DealLawyers.com Blog

October 30, 2018

Proxy Fights: Universal Proxy Tilts Field in Management’s Favor?

It appears that the universal proxy many activists have longed for may actually tip the scales in favor of management in a proxy fight. In a presentation at Schulte Roth’s annual activist investing conference, Starboard Value’s CEO Jeff Smith illustrated this potential outcome using a hypothetical scenario in which an activist nominates 5 candidates to a board comprised of 8 seats. This excerpt from a recent “Activist Insight” newsletter walks through that scenario:

In a traditional proxy contest using two cards, votes will be weighted to the dissidents if shareholders feel strongly about the need for change but the three management nominees running unopposed would almost certainly be elected.
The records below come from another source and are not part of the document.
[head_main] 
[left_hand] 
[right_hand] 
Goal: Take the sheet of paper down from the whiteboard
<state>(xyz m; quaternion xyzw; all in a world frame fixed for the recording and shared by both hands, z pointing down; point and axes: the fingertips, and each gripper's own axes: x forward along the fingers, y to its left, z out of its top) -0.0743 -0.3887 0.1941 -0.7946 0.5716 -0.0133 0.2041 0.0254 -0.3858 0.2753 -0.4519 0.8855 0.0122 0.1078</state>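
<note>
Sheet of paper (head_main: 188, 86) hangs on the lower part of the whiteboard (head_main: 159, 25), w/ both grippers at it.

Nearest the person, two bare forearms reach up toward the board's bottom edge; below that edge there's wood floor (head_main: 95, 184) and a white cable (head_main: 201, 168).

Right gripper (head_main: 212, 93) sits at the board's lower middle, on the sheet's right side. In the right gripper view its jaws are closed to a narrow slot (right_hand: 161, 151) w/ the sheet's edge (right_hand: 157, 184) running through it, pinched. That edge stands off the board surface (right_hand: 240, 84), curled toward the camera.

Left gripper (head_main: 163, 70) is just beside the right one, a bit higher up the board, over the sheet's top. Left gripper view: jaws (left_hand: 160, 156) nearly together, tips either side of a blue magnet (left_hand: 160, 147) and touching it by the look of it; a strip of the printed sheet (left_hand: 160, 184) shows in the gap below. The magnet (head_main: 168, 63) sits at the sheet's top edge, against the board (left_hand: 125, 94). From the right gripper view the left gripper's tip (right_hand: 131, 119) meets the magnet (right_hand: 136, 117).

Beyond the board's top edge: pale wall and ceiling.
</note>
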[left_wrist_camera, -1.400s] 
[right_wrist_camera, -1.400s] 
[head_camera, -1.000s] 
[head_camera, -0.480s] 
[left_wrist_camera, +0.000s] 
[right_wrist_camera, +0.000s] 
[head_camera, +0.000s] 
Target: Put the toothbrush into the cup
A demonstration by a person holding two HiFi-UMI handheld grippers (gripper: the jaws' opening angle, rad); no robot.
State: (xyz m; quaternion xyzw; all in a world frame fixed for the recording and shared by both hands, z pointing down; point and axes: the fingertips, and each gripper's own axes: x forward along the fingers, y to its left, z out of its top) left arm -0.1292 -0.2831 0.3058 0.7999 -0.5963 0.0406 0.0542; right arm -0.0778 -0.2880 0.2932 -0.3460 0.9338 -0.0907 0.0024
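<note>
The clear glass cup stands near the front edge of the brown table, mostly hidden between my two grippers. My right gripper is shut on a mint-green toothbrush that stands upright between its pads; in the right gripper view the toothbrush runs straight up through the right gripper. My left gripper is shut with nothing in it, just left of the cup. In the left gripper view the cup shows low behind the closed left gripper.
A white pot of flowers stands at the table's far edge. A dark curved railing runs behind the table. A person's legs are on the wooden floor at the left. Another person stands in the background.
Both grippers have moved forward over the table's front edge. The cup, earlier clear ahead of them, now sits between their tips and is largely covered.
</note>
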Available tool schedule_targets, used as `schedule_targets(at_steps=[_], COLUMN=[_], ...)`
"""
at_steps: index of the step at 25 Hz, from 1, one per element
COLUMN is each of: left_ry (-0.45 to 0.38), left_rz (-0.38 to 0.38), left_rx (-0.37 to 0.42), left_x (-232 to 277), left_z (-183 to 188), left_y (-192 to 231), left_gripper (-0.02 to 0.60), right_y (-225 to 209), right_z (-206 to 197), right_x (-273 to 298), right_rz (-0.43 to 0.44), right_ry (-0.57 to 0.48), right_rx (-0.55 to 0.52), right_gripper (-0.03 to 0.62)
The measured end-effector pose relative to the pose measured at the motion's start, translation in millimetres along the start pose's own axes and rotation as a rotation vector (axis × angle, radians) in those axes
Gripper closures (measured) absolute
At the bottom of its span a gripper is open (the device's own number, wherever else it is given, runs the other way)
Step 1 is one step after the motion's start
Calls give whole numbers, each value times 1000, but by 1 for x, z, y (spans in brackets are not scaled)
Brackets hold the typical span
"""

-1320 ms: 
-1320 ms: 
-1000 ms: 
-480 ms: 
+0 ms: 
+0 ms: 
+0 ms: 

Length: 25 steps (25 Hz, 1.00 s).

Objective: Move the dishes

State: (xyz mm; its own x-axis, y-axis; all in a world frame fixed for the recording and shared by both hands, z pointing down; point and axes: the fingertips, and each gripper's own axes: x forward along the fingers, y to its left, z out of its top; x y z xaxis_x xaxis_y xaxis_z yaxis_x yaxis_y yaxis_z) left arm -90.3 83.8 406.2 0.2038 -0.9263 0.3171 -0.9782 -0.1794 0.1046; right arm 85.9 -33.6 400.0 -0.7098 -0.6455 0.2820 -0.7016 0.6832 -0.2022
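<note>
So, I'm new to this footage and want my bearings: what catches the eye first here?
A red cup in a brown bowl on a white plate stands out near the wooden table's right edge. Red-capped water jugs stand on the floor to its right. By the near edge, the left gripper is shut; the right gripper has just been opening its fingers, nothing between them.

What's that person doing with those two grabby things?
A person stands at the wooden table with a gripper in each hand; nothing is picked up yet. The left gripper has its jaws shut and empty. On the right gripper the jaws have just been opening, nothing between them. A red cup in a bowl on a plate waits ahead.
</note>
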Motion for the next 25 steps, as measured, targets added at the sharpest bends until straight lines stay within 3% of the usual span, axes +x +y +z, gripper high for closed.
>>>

A proxy contest using a universal ballot might mean investors are a bit pickier, with the result that fewer of the dissident nominees are elected – hence why companies have been keener to use a universal ballot in situations like SandRidge Energy, which faced having its entire board replaced.

A universal ballot, however, could also lead to freakish results. In a fight involving a short slate against a full one, there are enough possible outcomes for every single candidate to receive over 50% of the shares. The side running the full slate – let’s assume it’s the company – could promote different candidates to different shareholders and split the vote, romping to victory.

Here’s Starboard’s slide deck illustrating the possible outcomes of this hypothetical. As a solution, Smith suggests dividing the universal proxy into 2 sections. One of these would feature an equal number of candidates for contested seats, while the other would contain the uncontested nominees. While this would “make the proxy fight a simple first-past-the-post race,” the newsletter points out that it also would limit the degree of shareholder choice afforded by the universal ballot.

Starboard isn’t the first to point out that a universal proxy might have the unexpected effect of favoring management. As we blogged shortly after the SEC issued its universal proxy proposal, a study reviewing recent proxy fights suggested that the rule would’ve modestly favored management had it been in place at the time.